Protagoniste sono tre giovani autrici: Silvia Camporesi, Stephanie Gengotti e Veronica Dantri, con progetti che segnano il confine tra genere documentario e ricerca artistica, restituendo una visione intima che si spinge ad esplorare altre vie espressive. Silvia Camporesi, trentanovenne di Forlì, laureata in filosofia, docente universitaria, svolge la propria ricerca tra immaginazione e realtà, concentrandosi su soggetti in dialogo con l'elemento naturale, teso verso il tentativo di trascendere i limiti del corpo e della mente. In acustica, il "rumore bianco" (come il colore bianco in pittura) indica una sonorità indefinita, che racchiude tutte le frequenze udibili alla stessa intensità, senza un inizio e una fine e di ampiezza sempre costante. Silvia Camporesi ne fa il filo conduttore dei tre lavori presentati nella rassegna (intitolando appunto il progetto "Rumore Bianco") dominati dal colore bianco, come se questo fosse un rumore di fondo che accomuna tutte le immagini, con una serie di contrasti tra bianchi e neri che rievoca le polarità yin e yang. L'italo-francese Stephanie Gengotti, un passato da fotografa di scena e ora rivolta alle tematiche sociali, affronta il tema della maternità a Napoli con "Nine Months"( che riprende nel titolo una commedia americana sulle ansie da futuri genitori alle soglie dei quarant'anni). Nella città con il più alto tasso in Italia di gravidanze minorili, Gengotti isola cinque storie di gravidanze desiderate, di coppie adolescenziali fiduciose nel futuro nonostante la precarietà e l'ineluttabilità del destino, avvolte dalla tenerezza di famiglie tra le quali si perpetua il rito delle "madri bambine". Giovani donne con la volontà di conquistarsi speranze e futuro, senza esser viste come anomali da un sistema patriarcale dominato dagli uomini.

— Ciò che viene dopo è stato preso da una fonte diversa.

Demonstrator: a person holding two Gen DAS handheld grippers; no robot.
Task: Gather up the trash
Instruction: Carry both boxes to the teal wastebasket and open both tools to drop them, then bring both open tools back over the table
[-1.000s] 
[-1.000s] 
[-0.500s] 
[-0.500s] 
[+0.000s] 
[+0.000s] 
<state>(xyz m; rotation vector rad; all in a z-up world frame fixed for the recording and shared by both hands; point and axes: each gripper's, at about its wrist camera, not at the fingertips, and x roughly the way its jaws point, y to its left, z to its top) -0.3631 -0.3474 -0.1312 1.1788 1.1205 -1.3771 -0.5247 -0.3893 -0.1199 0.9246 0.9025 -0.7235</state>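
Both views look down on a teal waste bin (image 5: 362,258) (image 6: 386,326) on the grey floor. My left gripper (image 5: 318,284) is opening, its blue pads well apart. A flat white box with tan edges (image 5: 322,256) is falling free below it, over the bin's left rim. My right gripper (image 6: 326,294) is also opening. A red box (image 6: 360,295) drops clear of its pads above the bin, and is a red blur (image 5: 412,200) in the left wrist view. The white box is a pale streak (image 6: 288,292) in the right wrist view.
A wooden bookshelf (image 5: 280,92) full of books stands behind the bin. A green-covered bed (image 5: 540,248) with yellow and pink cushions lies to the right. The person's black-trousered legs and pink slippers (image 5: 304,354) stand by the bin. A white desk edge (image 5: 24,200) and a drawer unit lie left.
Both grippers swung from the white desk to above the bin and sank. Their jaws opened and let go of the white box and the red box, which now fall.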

Tra il reportage e l'introspezione, con "Amore mio di Provincia" Veronica Daltri regala alla rassegna uno sguardo più intimistico, mischiando elementi onirici e surreali nelle immagini di vita quotidiana all'interno del "piccolo mondo" della provincia italiana, tra influenze felliniane, i reportage e i racconti di Piovene e il postmodernismo delle pagine di Pier Vittorio Tondelli sulla provincia emiliana, dominati da figure improbabili che richiamano alla mente il "realismo magico", lontani dai clichés. Stasera Officine Fotografiche si sposta da via Libetta al Lanificio159, per l'inaugurazione della serata "Female Cut": Teresa Carnuccio, Alessia Cervini, Stefania De Luca, Ilaria Di Stefano, Alessia Epifani, Francesca Loprieno, Simona Marrone, Serena Meloni, Gioia Onorati, Agnese Pace, Carmen Palermo, Sara Palmieri, Rosa Pignatelli, Eleonora Pollini, Marta Rossato e Patrizia Rulli, socie di OF, espongono i propri lavori. Gli appuntamenti continueranno per tutto il mese dedicato alla donna. Il 16 marzo sarà presentato "My Generation", dieci interviste di Irene Alison ad altrettanti autori under 40 della fotografie documentaria made in Italy esportata all'estero: Davide Monteleone, Pietro Masturzo, Alessandro Cosmelli, Sirio Magnabosco, Giulio Di Sturco, Simona Ghizzoni, Martina Bacigalupo, Alessandro Imbriaco, Lorenzo Castore e Massimo Berruti. Alla presentazione del libro interverranno l'editore Claudio Corrivetti e Simona Ghizzoni. Il 23 marzo altro appuntamento editoriale: Silvia Camporesi presenta il volume "La terza Venezia", che racchiude immagini e pensieri nati durante la realizzazione del suo ultimo lavoro fotografico svolto in Laguna. L'artista chiude la manifestazione con un workshop dal 23 al 25 marzo: il laboratorio è dedicato alla creatività e alla progettualità nella fotografia contemporanea per scoprire cosa si nascondere dietro ogni lavoro artistico.